Working Paper
Identifying structural changes in the exchange rates of South Africa as a regime-switching process
Exchange rate volatility is said to exemplify the economic health of a country. Exchange rate break points (known as structural breaks) have a momentous impact on the macroeconomy of a country.
Nonetheless, this country study makes use of both unsupervised and supervised machine learning algorithms to classify structural changes as regime shifts in real exchange rates in South Africa. Weekly data for the period January 2003–June 2020 are used. To these data we apply both non-linear principal component analysis and Markov-switching generalized autoregressive conditional heteroscedasticity.

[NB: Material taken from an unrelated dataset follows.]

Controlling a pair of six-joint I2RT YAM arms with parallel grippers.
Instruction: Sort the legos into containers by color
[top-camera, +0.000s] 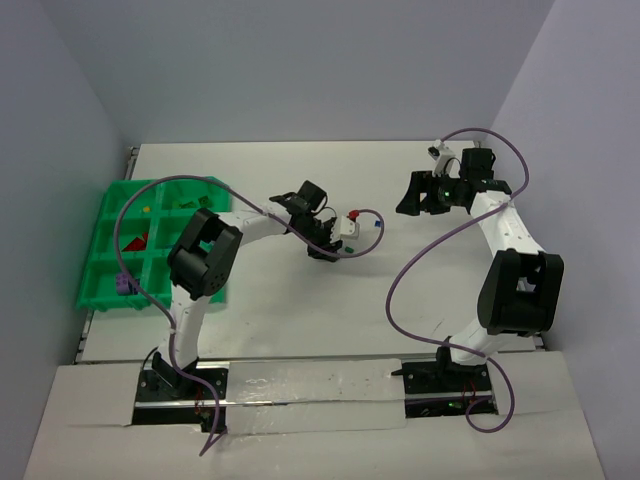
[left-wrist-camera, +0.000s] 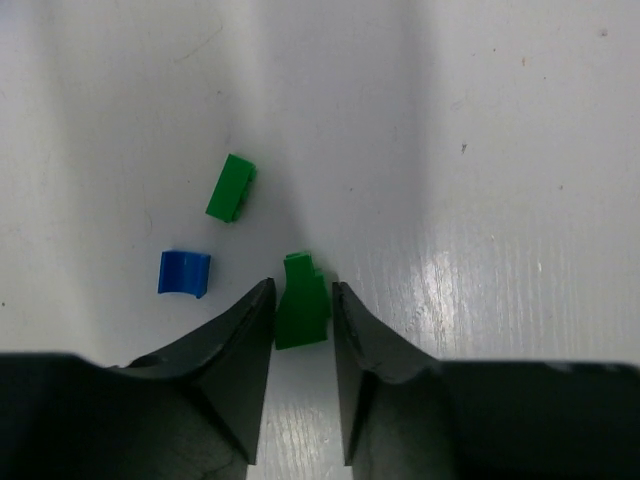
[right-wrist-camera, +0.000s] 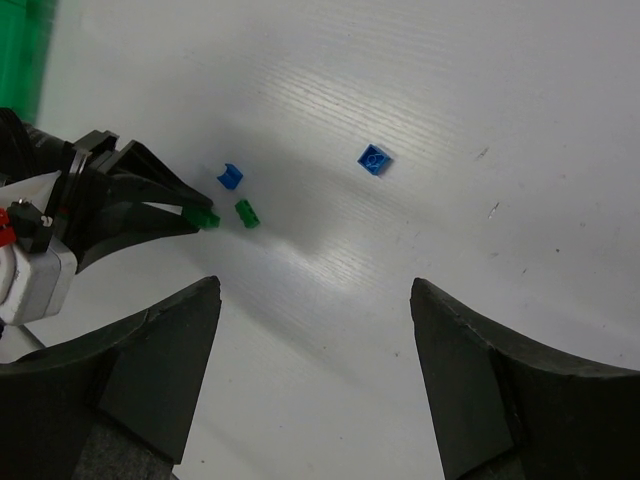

The former approach is used to reduce the dimensionality of the data using an orthogonal linear transformation by preserving the statistical variance of the data, with the proviso that a new trait is non-linearly independent, and it identifies the number of regime switches that are to be used in the Markov-switching model. The latter is used to partition the variance in each regime by allowing an estimation of multiple break transitions. The transition breakpoints estimates derived from this machine learning approach produce results that are comparable to other methods on similar system sizes.
Application of these methods shows that the machine learning approach can also be employed to identify structural changes as a regime-switching process. During times of financial crisis, the growing concern over exchange rate volatility, including its adverse effects on employment and growth, broadens the debates on exchange rate policies.
Our results should help the South African monetary policy committee to anticipate when exchange rates will pick up and be prepared for the effects of periods of high exchange rates.